■ EXERCISE AIM: Would you print the lines below exactly, beginning at the line that has "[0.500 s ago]" and stopping after the line that has "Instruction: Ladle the"? Only those lines, and no pictures.

─── RECORDS PROVIDED ───

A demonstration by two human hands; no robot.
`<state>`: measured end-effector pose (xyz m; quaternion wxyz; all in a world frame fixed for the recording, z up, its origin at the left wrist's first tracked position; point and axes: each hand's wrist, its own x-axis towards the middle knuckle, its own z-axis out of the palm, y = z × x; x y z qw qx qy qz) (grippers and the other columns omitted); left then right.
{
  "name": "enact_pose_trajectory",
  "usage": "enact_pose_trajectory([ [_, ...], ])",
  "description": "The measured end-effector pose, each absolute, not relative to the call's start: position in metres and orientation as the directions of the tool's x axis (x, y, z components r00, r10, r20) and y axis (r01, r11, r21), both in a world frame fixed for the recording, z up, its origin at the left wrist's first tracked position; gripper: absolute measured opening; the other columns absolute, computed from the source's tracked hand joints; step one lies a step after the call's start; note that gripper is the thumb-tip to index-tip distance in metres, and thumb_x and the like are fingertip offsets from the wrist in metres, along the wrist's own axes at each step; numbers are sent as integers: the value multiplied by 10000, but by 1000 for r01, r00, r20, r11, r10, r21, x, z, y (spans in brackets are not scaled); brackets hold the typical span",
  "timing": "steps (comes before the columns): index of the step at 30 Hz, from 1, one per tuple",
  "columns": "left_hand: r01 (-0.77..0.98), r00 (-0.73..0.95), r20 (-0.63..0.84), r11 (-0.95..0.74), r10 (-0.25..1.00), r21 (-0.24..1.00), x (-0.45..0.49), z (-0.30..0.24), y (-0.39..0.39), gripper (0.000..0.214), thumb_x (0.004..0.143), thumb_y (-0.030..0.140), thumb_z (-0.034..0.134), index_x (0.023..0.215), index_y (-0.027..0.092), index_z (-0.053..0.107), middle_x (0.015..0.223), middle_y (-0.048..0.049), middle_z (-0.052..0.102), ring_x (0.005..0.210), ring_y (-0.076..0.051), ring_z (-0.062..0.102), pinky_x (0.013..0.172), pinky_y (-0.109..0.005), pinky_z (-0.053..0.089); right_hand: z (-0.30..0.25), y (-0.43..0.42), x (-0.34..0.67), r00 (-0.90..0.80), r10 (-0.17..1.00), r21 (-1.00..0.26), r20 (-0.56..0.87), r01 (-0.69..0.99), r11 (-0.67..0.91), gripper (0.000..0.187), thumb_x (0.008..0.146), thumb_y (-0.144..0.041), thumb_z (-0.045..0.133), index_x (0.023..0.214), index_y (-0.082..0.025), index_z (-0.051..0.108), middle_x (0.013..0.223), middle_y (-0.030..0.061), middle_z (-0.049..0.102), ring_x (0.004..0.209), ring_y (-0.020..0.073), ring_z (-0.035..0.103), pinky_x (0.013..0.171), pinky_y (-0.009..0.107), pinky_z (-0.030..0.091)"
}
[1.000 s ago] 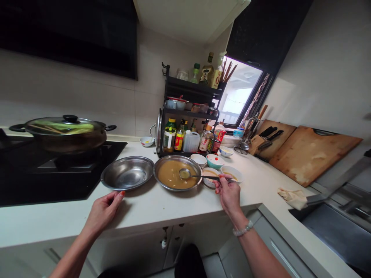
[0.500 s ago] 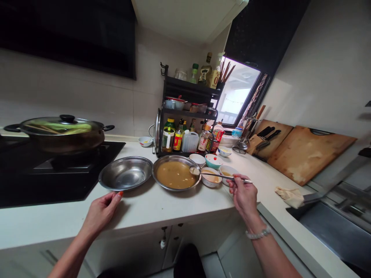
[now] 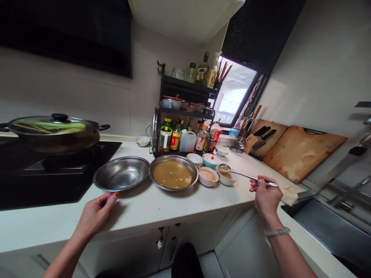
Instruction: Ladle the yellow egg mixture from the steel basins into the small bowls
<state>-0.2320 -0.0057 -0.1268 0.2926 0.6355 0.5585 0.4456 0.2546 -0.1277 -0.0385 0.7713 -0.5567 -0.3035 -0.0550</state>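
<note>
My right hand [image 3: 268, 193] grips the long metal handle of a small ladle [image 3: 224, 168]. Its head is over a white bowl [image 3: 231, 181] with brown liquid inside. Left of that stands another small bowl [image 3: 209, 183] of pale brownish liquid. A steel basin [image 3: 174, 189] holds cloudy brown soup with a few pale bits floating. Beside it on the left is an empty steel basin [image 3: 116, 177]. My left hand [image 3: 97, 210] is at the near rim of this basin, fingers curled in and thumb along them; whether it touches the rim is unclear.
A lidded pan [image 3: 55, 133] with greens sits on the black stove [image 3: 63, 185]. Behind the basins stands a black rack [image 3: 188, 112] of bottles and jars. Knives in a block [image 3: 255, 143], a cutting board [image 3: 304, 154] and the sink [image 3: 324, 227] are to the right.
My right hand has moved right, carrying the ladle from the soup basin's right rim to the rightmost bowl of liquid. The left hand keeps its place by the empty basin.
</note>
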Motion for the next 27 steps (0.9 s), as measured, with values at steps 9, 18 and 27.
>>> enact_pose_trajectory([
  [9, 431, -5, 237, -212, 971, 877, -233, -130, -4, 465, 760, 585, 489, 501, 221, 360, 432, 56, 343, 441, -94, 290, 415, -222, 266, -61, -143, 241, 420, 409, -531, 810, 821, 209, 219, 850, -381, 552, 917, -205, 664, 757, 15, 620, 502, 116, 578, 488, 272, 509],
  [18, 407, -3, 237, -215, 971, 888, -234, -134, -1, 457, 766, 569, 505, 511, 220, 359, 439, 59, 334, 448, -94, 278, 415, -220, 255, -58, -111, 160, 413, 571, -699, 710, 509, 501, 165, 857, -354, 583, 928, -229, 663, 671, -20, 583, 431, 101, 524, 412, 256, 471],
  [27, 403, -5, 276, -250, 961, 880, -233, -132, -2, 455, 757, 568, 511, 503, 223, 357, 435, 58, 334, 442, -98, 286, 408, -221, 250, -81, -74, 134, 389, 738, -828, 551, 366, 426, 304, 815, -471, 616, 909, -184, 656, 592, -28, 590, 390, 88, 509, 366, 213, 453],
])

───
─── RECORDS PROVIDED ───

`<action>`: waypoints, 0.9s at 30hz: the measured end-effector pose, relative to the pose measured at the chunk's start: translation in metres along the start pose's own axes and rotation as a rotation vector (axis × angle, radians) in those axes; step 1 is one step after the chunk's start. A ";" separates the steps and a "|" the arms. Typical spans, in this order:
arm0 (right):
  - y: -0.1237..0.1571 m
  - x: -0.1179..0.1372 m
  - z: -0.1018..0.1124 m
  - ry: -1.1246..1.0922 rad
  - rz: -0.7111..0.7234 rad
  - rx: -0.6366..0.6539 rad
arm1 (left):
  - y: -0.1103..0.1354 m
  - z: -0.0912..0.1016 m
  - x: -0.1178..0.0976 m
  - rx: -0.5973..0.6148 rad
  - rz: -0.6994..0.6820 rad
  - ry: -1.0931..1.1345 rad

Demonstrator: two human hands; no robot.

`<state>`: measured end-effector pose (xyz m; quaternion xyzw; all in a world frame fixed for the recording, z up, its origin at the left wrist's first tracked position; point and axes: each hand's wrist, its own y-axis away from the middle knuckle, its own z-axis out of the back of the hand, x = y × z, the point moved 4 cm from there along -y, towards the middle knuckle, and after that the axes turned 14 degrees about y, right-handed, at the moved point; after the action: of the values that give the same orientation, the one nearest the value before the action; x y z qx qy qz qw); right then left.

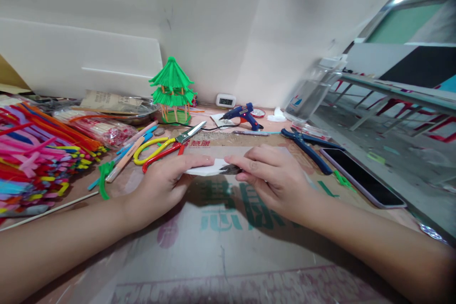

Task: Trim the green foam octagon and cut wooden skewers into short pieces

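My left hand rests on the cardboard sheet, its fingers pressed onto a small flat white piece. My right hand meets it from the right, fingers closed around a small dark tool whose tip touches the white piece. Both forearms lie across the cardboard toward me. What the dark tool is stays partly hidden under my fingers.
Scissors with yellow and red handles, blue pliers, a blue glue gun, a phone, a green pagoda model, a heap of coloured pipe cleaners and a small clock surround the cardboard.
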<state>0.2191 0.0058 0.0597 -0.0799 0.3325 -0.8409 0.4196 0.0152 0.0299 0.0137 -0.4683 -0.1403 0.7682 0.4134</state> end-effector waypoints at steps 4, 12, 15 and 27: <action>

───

■ RESPONSE TO THE EXERCISE:
[0.500 s ago] 
[now] 
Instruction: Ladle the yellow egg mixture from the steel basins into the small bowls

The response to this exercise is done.